It's a Perfect Protein Match

 

Searching for a soul mate, new friends, or just fresh contacts? Turns out that proteins have similar "goals." However, shaking off their single status generally doesn't come easy.

Biochemist turned protein matchmaker Dr. Gideon Schreiber took their fate to heart. Working with doctoral student Tziki Seltzer and other colleagues at the Weizmann Institute's Biological Chemistry Department, they developed a computer algorithm that calculates the rate at which two proteins associate, using it to fashion proteins with increased affinity -- of a hundred times or more. Their achievement, appearing in Nature Structural Biology, holds much promise for the pharmaceutical and food industries, since protein complexes are fundamental to many life processes.

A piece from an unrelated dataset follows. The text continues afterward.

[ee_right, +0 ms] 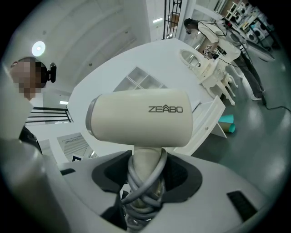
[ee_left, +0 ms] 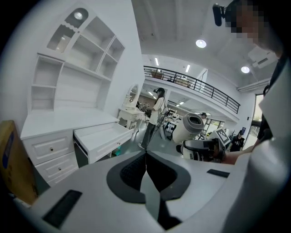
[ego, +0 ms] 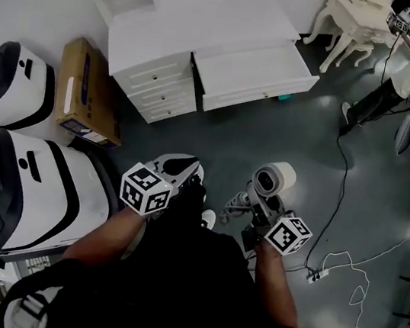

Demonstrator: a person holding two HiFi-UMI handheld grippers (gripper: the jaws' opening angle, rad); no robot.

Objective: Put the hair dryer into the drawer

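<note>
A cream hair dryer point(ego: 273, 179) with its grey cord wound round the handle stands upright in my right gripper point(ego: 264, 203), over the dark floor. In the right gripper view the jaws are shut on the handle point(ee_right: 144, 182), and the barrel point(ee_right: 141, 119) lies across above them. My left gripper point(ego: 182, 165) hangs beside it on the left, with its jaws shut point(ee_left: 146, 157) and nothing between them. Ahead stands a white desk whose wide drawer point(ego: 254, 71) is pulled out; the same drawer point(ee_left: 102, 134) shows in the left gripper view. Both grippers are well short of it.
A cardboard box point(ego: 89, 91) leans by the desk's left drawers. Two white-and-black machines point(ego: 17, 184) stand at the left. A cable and power strip point(ego: 319, 274) lie on the floor at the right. A person point(ego: 405, 71) stands far right, near a white table point(ego: 350, 24).
</note>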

Protein affinity is defined by the rate at which two proteins associate with each other to form a complex, divided by the rate at which this complex dissociates. To improve affinity one can either intervene to reduce protein "break-up" statistics or, alternatively, increase protein association rates. Dr. Schreiber chose the latter.

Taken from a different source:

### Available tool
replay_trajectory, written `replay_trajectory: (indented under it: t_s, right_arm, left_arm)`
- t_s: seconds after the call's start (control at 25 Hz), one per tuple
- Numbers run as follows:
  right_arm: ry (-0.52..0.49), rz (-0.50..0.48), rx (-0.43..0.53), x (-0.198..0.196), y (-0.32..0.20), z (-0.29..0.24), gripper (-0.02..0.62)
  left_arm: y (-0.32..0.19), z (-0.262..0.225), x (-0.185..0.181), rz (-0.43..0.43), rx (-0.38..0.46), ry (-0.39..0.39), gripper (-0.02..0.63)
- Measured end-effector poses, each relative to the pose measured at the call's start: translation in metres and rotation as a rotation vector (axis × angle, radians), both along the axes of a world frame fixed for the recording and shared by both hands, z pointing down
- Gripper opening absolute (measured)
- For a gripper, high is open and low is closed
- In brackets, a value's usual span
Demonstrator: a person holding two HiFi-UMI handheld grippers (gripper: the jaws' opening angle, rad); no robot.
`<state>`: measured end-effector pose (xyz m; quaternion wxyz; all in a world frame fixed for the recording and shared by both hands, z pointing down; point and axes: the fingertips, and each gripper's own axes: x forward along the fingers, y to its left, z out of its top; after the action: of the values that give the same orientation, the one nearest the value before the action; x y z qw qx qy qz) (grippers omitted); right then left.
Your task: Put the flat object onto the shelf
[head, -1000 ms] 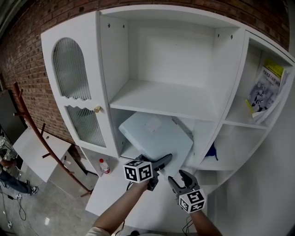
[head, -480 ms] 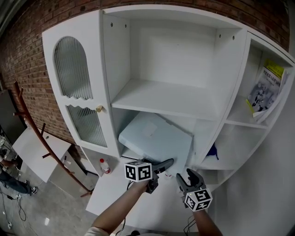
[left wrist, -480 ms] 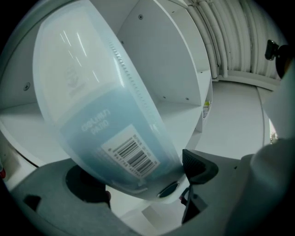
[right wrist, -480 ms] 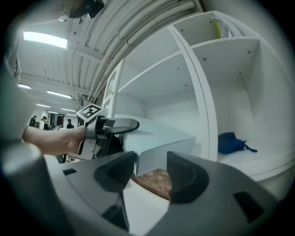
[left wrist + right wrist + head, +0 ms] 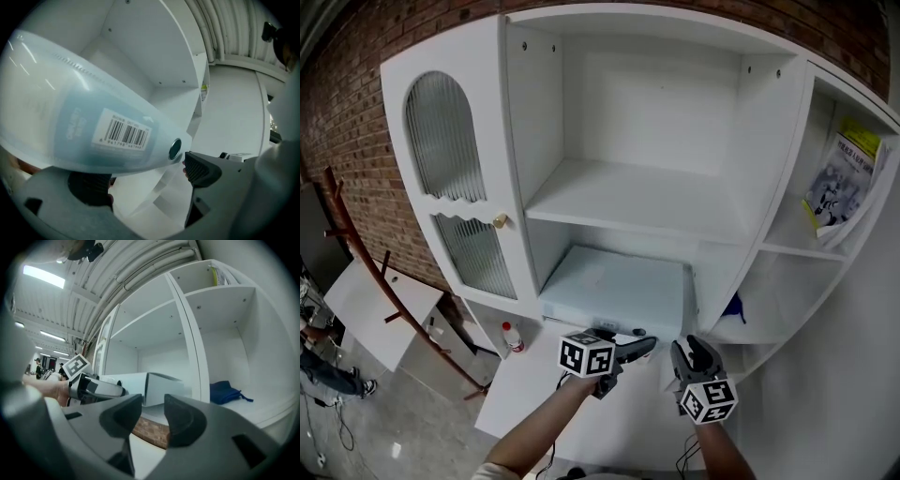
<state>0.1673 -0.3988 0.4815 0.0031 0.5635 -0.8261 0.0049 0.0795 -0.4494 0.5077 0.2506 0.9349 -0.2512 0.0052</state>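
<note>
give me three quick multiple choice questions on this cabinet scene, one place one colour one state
1. The pale blue box sits: A inside a drawer; B directly below the wide empty shelf; C on a chair.
2. The bundle to its right is: A red; B white; C dark blue.
3. The box is: A lying flat; B standing on end; C hanging.
Key: B, that shelf spans just above it; C, it shows dark blue; A, its broad face points up.

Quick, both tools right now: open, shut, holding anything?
Left tool: jaws apart around the edge of the pale blue case; grip cannot be told.
Right tool: open, empty; jaws have just been closing.
</note>
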Motion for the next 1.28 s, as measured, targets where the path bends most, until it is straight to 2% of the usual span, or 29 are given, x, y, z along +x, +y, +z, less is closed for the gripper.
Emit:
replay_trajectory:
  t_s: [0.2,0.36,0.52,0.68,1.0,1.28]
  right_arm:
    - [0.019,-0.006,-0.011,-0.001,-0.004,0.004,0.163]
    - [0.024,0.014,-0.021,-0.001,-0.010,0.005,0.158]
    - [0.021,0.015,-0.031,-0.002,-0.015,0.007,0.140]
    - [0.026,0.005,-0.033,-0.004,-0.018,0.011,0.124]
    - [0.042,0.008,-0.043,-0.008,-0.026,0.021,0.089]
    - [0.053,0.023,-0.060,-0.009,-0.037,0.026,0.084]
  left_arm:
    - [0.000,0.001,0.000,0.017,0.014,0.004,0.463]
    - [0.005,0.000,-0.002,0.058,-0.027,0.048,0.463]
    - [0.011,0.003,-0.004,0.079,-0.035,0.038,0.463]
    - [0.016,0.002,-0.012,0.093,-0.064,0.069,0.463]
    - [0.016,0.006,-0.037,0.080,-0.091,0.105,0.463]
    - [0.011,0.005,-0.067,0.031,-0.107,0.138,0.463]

Since association rates are influenced by the protein's (genetically determined) design, the scientists used this relationship as their guiding principle, developing an algorithm capable of determining the genetic changes necessary to boost association rates.

As it turns out, the "decision" whether to connect or not to connect is up to amino acids -- the protein's building blocks. "A protein's shape, properties, and biological role are determined by the nature and sequence of its amino acid ingredients," explains Schreiber. "For instance, the protein association rate is determined only by electrically charged amino acids (only four out of the twenty commonly occurring amino acids)." This is why the new algorithm operates by determining how to genetically change the charge of specific amino acids within a protein, so as to enhance its bonding capacity.

 

"When put into solution, proteins generally float around aimlessly, binding from time to time. Our evidence suggests that when proteins pass one another quite close to the conformation in which they could bind, the criterion that actually guides and directs the formation of the protein complex is the electrical charge surrounding the binding region, called an attraction field. In nature, this feature is particularly prevalent in proteins that need to perform very quickly, such as anti-clotting proteins or ribonuclease inhibitors. What the new algorithm does is suggest the genetic changes needed to improve the attraction field of diverse proteins, thus optimizing their binding conformation," says Schreiber.

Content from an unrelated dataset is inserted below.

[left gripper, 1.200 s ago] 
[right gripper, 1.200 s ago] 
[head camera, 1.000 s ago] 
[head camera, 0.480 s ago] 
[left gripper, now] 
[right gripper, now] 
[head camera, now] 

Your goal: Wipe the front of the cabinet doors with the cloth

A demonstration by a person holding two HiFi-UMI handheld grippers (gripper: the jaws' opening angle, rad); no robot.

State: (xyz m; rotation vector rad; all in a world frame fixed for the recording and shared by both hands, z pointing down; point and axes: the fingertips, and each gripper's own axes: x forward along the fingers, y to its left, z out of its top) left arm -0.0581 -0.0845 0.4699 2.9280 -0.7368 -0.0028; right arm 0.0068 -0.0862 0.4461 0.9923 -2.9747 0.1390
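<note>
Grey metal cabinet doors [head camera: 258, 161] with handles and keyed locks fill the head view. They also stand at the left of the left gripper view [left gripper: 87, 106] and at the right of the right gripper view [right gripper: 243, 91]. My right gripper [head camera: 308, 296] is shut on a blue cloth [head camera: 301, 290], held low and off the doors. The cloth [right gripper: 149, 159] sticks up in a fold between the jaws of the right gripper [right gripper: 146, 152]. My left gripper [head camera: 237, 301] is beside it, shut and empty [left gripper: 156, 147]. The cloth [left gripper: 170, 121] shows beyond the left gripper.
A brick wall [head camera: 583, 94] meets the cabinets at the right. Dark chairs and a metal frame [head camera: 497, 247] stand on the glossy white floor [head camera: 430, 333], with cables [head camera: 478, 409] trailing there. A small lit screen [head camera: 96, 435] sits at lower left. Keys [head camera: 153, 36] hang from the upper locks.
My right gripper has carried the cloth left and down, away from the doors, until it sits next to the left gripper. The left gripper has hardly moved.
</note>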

Computer simulations are far more efficient in pinpointing potentially successful complexes than the conventional approach, which is based on creating a large pool of mutations and discovering the optimal complex through trial and error. Using the algorithm, the Weizmann Institute researchers increased the formation rate of a specific complex (B-lactamase protein and its inhibitor) by a factor of 250 and significantly enhanced its binding strength.

The new protein match-up system may lead to diverse medicinal applications based on increasing or inhibiting protein activity, as well as to new diagnostic procedures, including antibody detection.